La Bulle Internet des années 1990 et sa chute
La « Bulle Internet », ou « bulle des dot-com », est beaucoup plus tangible.
Elle s’est formée à la fin des années 1990, avec une hausse spectaculaire des valeurs des entreprises technologiques et des start-ups internet.
L’euphorie spéculative a conduit l’apogée de mars 2000, après quoi le marché a subi un effondrement brutal lorsque les investisseurs ont commencé à douter de la viabilité de leurs investissements.
Résultat des courses : de nombreuses faillites d’entreprises, et des milliards de dollars de valorisation boursière qui ont rejoint le paradis des souvenirs financiers.
De la Bulle immobilière à la Crise financière mondiale de 2007-2008
La Crise financière mondiale de 2007-2008 aurait été causée par la spéculation immobilière et l’éclatement de la bulle immobilière américaine, raconte la légende.
En réalité, la crise a été déclenchée par une série de causes bien identifiées :
Comme le résume Guillaume Nicoulaud, « la crise des subprimes est principalement née d’une combinaison de facteurs que sont :
- la politique monétaire de la Federal Reserve,
- les politiques pro-accession à la propriété du gouvernement américain (Freddie Mac, Fannie Mae, le CRA…),
- l’aléa moral instauré par le sauvetage systématique [“too big to fail”] des banques depuis 40 ans,
- une réglementation bancaire qui favorise arbitrairement les crédits immobiliers (et la dette souveraine) aux dépens des crédits aux entreprises et une réglementation des mortgages qui favorise les défauts stratégiques. »
Comme bien souvent en matière de bulles, les autorités publiques figurent en première place sur le banc des accusés.

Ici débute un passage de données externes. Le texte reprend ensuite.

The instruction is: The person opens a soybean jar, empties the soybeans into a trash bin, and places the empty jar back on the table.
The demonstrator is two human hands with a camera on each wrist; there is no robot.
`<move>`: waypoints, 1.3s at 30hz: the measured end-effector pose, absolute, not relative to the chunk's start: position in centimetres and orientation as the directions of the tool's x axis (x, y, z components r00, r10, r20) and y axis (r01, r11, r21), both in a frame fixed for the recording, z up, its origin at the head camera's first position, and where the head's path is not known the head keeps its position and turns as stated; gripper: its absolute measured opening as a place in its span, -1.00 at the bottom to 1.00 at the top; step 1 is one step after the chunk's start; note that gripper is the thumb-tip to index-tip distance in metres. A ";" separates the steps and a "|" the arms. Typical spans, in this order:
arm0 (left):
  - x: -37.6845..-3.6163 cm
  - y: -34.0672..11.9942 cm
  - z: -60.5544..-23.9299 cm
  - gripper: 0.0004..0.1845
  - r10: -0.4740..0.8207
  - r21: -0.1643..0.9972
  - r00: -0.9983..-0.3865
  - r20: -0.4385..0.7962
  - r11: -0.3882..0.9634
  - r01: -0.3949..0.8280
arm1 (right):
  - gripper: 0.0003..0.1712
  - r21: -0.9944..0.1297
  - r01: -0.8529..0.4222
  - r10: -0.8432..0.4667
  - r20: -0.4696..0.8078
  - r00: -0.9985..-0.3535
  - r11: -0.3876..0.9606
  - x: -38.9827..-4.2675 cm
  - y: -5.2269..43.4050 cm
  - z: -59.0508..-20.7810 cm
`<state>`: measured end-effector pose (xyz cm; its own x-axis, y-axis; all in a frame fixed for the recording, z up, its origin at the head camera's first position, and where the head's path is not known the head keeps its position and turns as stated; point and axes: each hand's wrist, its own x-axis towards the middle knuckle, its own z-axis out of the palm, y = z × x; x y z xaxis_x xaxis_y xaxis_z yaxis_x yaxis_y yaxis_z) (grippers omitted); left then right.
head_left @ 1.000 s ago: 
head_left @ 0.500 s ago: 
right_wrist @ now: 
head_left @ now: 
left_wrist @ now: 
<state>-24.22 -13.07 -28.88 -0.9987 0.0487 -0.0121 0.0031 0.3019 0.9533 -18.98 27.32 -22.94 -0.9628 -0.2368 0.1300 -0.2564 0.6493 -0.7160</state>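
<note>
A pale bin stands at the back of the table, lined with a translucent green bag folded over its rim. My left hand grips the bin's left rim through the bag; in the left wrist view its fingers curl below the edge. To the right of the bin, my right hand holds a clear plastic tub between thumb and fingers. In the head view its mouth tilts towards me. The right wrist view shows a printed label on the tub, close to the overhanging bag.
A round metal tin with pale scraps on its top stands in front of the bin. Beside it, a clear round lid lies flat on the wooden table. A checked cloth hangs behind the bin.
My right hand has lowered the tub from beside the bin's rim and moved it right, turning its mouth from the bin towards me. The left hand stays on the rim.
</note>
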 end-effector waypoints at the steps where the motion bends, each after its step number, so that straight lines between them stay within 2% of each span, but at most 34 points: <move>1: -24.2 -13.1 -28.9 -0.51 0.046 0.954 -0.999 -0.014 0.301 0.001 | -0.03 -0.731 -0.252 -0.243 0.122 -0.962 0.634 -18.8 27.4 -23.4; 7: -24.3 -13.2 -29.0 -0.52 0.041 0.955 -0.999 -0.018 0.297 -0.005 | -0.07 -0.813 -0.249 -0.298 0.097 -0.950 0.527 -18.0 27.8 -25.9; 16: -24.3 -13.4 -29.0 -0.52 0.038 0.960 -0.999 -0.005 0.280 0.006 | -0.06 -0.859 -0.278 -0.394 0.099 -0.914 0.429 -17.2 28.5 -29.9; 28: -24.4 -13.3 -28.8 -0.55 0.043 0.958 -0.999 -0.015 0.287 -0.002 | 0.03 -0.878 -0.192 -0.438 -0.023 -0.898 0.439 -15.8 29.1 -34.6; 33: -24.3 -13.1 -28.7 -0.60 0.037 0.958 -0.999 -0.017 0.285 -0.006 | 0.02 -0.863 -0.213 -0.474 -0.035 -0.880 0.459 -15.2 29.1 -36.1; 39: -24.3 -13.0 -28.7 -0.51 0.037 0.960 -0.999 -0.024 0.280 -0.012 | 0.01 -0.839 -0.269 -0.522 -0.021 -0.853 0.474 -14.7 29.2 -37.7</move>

Le bitcoin est-il la nouvelle bulle financière ?
Nombre d’analystes respectés ne croient pas dans le projet Bitcoin.
Par exemple, le spécialiste des métaux précieux Jeffrey Christian fait le distinguo entre l’or et le crypto-actif. Pour lui, « les matières premières [or inclus] ne sont pas des bitcoins, ce ne sont pas des roches de compagnie (“pet rock”), ce ne sont pas non plus des [actions de] sociétés Internet en 1999 », c’est-à-dire juste avant l’explosion de la bulle des dotcom.
Le bitcoin serait-il un pur actif spéculatif en situation bullaire ?
Je fais le pari contraire : de mon point de vue, la courbe de prix du bitcoin n’est pas la courbe d’une bulle, mais une courbe d’adoption d’une nouvelle technologie (cf. la « courbe en S » d’Everett Rogers). Autrement dit, je pense que le bitcoin est là pour rester, et non pour rejoindre sa valeur intrinsèque. D’ailleurs, le bitcoin s’est toujours relevé après chaque corrections de 80% ou plus, ce qui en en fait un actif unique en son genre.
Alors, quelle est la plus grosse bulle financière de l’histoire ?
Les candidats étant légion, il est difficile de trancher.
Je vous propose de nous baser sur l’étendue des répercussions de l’explosion de la bulle à l’échelle mondiale.
Selon ce critère, la bulle financière qui a éclaté lors de la crise de 1929, faisant entrer les économies avancées dans la Grande Dépression, figure sans doute parmi les plus sérieux candidats au titre de « plus grosse bulle financière de l’Histoire ».
Mais le débat est ouvert.
La plus grosse bulle de l’histoire est celle des dettes souveraines qui continue de gonfler actuellement.
Lorsqu’elle finira par éclater elle entraînera toutes les autres avec elle (immobilier, actions etc.).